Сэвви. Правильно!
Бердж. Очень меткое замечание. Никто не властен перевести стрелки часов назад.
Хэзлем. Почему? Я часто это проделываю.
Лубин. Ну, будет, будет. Не слишком ли вы размечтались, дорогой Бердж? Мистер Барнабас, я человек терпеливый, но не скажете ли все-таки, какую пользу или выгоду может принести идея, которую нельзя осуществить? Не спорю, живи люди триста лет, мы были бы мудрее и уж во всяком случае взрослей. Но, надеюсь, и вы не станете отрицать, что задаваться несбыточными целями бессмысленно?
Фрэнклин. Твой черед, Конрад. Ответь ему.
Конрад. Стоит ли?
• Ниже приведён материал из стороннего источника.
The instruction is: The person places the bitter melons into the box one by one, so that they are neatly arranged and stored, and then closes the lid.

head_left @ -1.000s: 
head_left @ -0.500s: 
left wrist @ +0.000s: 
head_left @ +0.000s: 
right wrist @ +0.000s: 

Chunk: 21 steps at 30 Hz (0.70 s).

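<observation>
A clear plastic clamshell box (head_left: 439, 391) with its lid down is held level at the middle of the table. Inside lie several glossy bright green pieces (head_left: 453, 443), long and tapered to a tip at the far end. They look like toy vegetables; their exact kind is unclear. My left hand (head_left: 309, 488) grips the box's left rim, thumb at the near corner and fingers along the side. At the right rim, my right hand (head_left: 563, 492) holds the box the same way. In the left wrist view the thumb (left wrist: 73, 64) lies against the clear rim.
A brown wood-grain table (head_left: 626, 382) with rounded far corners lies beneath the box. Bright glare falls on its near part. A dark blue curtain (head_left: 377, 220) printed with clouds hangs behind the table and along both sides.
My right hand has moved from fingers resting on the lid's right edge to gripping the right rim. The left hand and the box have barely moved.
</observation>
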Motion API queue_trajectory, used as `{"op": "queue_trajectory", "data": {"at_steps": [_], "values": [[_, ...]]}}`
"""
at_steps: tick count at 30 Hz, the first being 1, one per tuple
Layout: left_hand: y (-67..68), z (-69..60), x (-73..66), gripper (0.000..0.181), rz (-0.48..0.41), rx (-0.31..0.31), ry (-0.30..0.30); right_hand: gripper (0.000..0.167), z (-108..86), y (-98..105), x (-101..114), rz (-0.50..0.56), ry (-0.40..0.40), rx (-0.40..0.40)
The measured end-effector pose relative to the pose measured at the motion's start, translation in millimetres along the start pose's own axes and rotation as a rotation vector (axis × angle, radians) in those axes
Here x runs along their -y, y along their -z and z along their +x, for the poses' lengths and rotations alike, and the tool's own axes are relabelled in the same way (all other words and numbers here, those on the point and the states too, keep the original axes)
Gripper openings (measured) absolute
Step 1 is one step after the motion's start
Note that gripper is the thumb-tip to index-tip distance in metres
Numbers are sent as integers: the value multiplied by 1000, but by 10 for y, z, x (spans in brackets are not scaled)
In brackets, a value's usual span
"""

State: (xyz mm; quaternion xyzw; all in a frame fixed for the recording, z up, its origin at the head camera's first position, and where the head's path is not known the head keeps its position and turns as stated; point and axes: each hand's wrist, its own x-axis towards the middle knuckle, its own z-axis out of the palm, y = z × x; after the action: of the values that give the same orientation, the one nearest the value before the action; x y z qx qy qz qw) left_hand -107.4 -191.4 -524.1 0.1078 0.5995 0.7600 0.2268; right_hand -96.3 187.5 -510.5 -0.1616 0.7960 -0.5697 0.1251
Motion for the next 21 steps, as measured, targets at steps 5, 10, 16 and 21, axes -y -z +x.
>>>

По-моему, им и не хочется жить дольше, чем обычно.
Лубин. Я, конечно, всего лишь шестидесятидевятилетний ребенок, но давно уже отучился с плачем требовать, чтобы мне достали луну с неба.
Бердж. Признайтесь наконец, открыли вы эликсир жизни или нет. Если нет, я согласен с Лубином: мы теряем время попусту.
Конрад. А разве ваше время представляет собой какую-нибудь ценность?
Бердж (не веря своим ушам). Мое время? Что вы хотите этим сказать?
Лубин (с благодушной улыбкой). С вашей высоконаучной позиции, профессор, оно действительно не представляет собой никакой ценности. Во всяком случае, несколько минут праздной болтовни, как мне кажется, пойдут Берджу только на пользу. В конце концов, чем разговоры об эликсире жизни хуже чтения романов или иных развлечений, которым предается Бердж, когда не играет в гольф в Уолтен Хис? Что же такое ваш эликсир, доктор Барнабас? Это лимоны? Простокваша? Или что-нибудь поновее?
Бердж. Не успели мы наконец заговорить серьезно, как вы опять понесли вздор. (Поднимается.) До свиданья! (Поворачивается к двери.)
Конрад (грубо). Ну и умирайте, если охота. До свиданья!
Бердж (колеблясь). Послушайте. До самой смерти Мечникова{172} я дважды в день ел простоквашу. Он считал, что она гарантирует ему вечную жизнь, но как раз от нее и умер.
Конрад. С таким же успехом можете употреблять пивные дрожжи.
Бердж. Значит, вы верите в лимоны?
Конрад. За десять фунтов в рот их не возьму!
Бердж (вновь опускаясь в кресло). Что же вы рекомендуете?
Конрад (безнадежно махнув рукой). Не пора ли кончать, Фрэнк? Теперь они сидят и слушают меня, раскрыв рот и закрыв глаза, но делают это лишь потому, что я доктор биологии и они надеются получить от меня пузырек снадобья, которое сделает их бессмертными. Вот их представление о науке!
Сэвви. Держись, дядя! Не сдавайся!
Конрад, ворча, садится.
Лубин. Вы сами завели разговор о своем открытии, доктор. Я же лично скажу одно — что отнюдь не разделяю модной теперь веры в науку и берусь доказать, что если за последние полвека церковь часто совершала ошибки и даже либеральную партию порою нельзя было назвать непогрешимой, то уж ученые заблуждались всегда и во всем.
Конрад. Да, если речь идет о субъектах, которых именуете учеными вы. О людях, видящих в науке способ делать деньги, и об их последователях в медицине. Но кто же, по-вашему, не заблуждался?
Лубин. Поэты и писатели, особенно классики. Если они и заблуждались, то редко. Но я прошу вас не предавать мое мнение огласке: голоса медиков и тех, кто верит им, — не такой пустяк, чтобы пренебрегать ими на выборах.
Фрэнклин. Вы совершенно правы: поэзия — подлинный ключ к биологии. Самый глубоко научный документ, которым мы располагаем в наши дни, — легенда об эдемском саде, как справедливо заметила бы еще ваша бабушка.
Бердж (настораживаясь). Что? Что? Если вы можете доказать это, Барнабас, я весь внимание. Продолжайте. Я слушаю.
Фрэнклин. Надеюсь, вы не забыли, что при сотворении своем в саду эдемском Адам и Ева не были смертны и что естественная смерть, как мы теперь говорим, представляет собой не исконную часть жизни, а совершенно особое и возникшее позже явление?
Бердж. Да, да, спасибо, что напомнили. Смерть появилась позднее.
Лубин. А как же случайная смерть? Она-то уж всегда была возможна.